Turbo Code Encoding and Decoding Implementation

Resource Overview

Comprehensive turbo code encode/decode program featuring both SOVA and Max-Log-MAP decoding algorithms, with complete link-level performance validation and detailed algorithmic analysis.

Detailed Documentation

This article presents a detailed implementation of turbo code encoding and decoding programs. The decoding module employs two key algorithms: Soft Output Viterbi Algorithm (SOVA) and Max-Log-MAP algorithm, both implemented with efficient computational structures to handle iterative decoding processes. To ensure robust performance, we conduct comprehensive link-level validation where the complete communication chain - from encoder through channel to decoder - is simulated with configurable signal-to-noise ratio settings. The implementation includes detailed analysis of algorithm performance metrics such as bit error rate (BER) and frame error rate (FER) across multiple iterations.

We provide comparative analysis of both algorithms' advantages and limitations: SOVA offers lower computational complexity with approximate soft outputs, while Max-Log-MAP delivers superior error correction performance at the cost of increased mathematical operations. The code structure features modular design with separate components for parallel concatenated convolutional encoding, interleaver implementation, and iterative decoding loops. Each algorithm is implemented with optimized memory management - SOVA uses path metric storage and traceback mechanisms, while Max-Log-MAP employs forward and backward recursion calculations with logarithmic simplification to avoid numerical instability.

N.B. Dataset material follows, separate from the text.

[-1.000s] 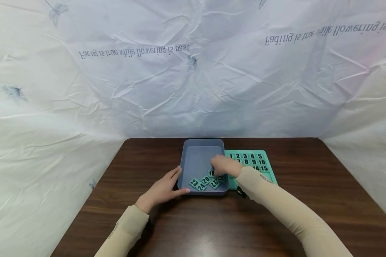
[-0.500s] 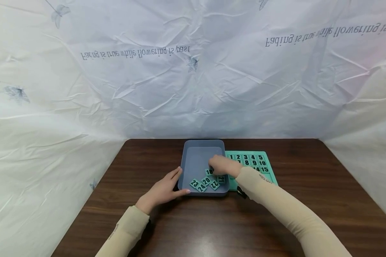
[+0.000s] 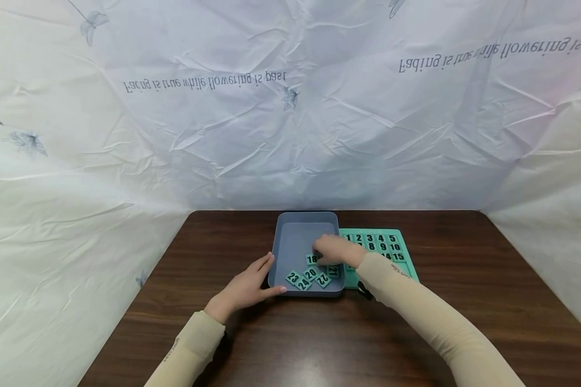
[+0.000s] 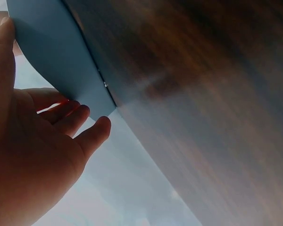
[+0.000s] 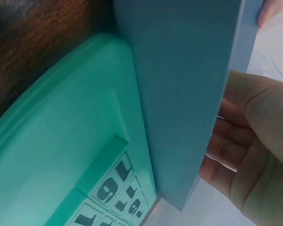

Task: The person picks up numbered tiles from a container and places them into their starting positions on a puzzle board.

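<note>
A blue-grey tray (image 3: 297, 236) holds loose green number tiles in its near half. They include 23 (image 3: 292, 277), 24 (image 3: 303, 284), 20 (image 3: 310, 274), 22 (image 3: 323, 280) and 21 (image 3: 333, 271). My left hand (image 3: 244, 285) lies at the tray's near-left corner, fingers along the left wall and thumb on the near rim. My right hand (image 3: 336, 250) reaches over the right wall into the tray, fingers bent down. Its fingertips are right at tile 18 (image 3: 312, 259); the tray wall hides them in the right wrist view, so I cannot tell whether they pinch a tile.
A green number board (image 3: 409, 266) stands against the tray's right side, its upper rows filled with tiles and partly covered by my right forearm. The brown wooden table (image 3: 290, 333) ends at a white patterned sheet (image 3: 290, 150) behind it.
My right hand has shifted slightly left inside the tray. Tile 18 has slid left with it, and more of tile 21 shows. My left hand stays in place on the tray.
</note>
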The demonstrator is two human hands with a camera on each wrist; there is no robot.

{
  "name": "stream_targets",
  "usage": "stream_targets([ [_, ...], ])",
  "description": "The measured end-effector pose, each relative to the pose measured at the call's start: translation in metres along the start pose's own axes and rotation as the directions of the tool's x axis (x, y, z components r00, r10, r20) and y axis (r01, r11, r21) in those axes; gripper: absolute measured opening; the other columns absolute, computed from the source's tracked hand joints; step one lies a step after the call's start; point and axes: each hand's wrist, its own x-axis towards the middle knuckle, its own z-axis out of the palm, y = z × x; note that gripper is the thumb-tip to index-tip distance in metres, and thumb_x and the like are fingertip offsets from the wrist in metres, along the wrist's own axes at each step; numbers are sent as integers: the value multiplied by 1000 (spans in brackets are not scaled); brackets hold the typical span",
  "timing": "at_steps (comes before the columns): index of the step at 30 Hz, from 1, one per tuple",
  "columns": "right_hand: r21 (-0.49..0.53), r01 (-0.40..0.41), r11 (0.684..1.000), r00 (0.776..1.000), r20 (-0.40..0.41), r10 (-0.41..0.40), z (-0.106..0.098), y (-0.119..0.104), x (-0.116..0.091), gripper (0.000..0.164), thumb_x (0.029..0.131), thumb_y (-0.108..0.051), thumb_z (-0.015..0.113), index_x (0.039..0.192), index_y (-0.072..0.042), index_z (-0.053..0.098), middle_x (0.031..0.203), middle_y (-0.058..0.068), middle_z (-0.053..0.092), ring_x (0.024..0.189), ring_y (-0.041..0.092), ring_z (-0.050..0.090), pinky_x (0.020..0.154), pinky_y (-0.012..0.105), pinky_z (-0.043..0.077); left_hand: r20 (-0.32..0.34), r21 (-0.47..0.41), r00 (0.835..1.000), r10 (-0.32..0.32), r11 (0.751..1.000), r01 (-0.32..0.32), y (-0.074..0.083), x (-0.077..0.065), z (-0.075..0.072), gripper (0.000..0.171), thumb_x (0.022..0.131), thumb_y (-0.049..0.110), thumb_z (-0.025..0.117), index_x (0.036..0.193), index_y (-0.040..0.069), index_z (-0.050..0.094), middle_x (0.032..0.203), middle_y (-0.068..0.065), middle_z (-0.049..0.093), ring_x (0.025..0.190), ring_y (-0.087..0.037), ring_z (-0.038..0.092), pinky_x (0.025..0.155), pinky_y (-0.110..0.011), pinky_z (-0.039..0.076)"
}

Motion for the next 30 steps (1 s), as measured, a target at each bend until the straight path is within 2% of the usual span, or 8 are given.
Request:
stream_targets([
  [5, 17, 25, 1000, 999, -47, -24, -2, 8, -5, 17, 95, -19, 70, 108, -8, 73, 89, 1, 67, 73, 13, 58, 68, 35, 49, 2, -1, 1000, 1, 1000, -1, 0, 0, 0, 102, 89, 74, 56, 162, 12, 21, 167, -6, 19, 149, -29, 28, 113, -51, 36],
  [11, 45, 12, 999, 993, -121, -7, -12, 21, -19, 27, 94, -25, 70, 116, -10, 71, 107, 4, 69, 86, 14, 63, 78, 38, 54, 0, -4, 1000, 4, 1000, -4, 0, 0, 0, 100, 90, 72, 56, 162, 12, 22, 167, -6, 18, 149, -30, 28, 113, -52, 36],
  [17, 79, -22, 997, 984, -177, 35, -21, 41, -42, 31, 94, -28, 71, 119, -9, 70, 111, 6, 68, 93, 19, 65, 79, 41, 55, 0, -1, 1000, 7, 1000, -7, 0, 1, 0, 100, 90, 72, 56, 162, 12, 21, 167, -5, 18, 150, -29, 27, 113, -52, 35],
  [25, 126, -57, 990, 981, -177, 79, -21, 73, -75, 34, 95, -26, 72, 121, -4, 69, 113, 9, 68, 99, 25, 66, 82, 45, 54, -2, 4, 1000, 2, 1000, -2, -2, 0, 1, 101, 90, 73, 56, 162, 12, 21, 167, -5, 18, 150, -29, 27, 113, -51, 35],
  [30, 138, -71, 988, 982, -165, 93, -17, 88, -93, 33, 94, -23, 72, 119, -2, 70, 109, 9, 69, 95, 24, 66, 81, 45, 54, -2, -4, 1000, 8, 1000, -8, -1, 0, 0, 101, 90, 72, 57, 162, 12, 21, 168, -5, 17, 150, -29, 26, 114, -51, 34],
])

Furthermore, we explore performance optimization techniques including early termination criteria based on cyclic redundancy check (CRC) validation and adaptive iteration control. The implementation demonstrates practical applications in wireless communication systems with extensible architecture supporting different code rates and frame sizes. The program includes visualization modules for real-time performance monitoring and BER curve generation, making it suitable for both educational and research purposes in digital communication systems.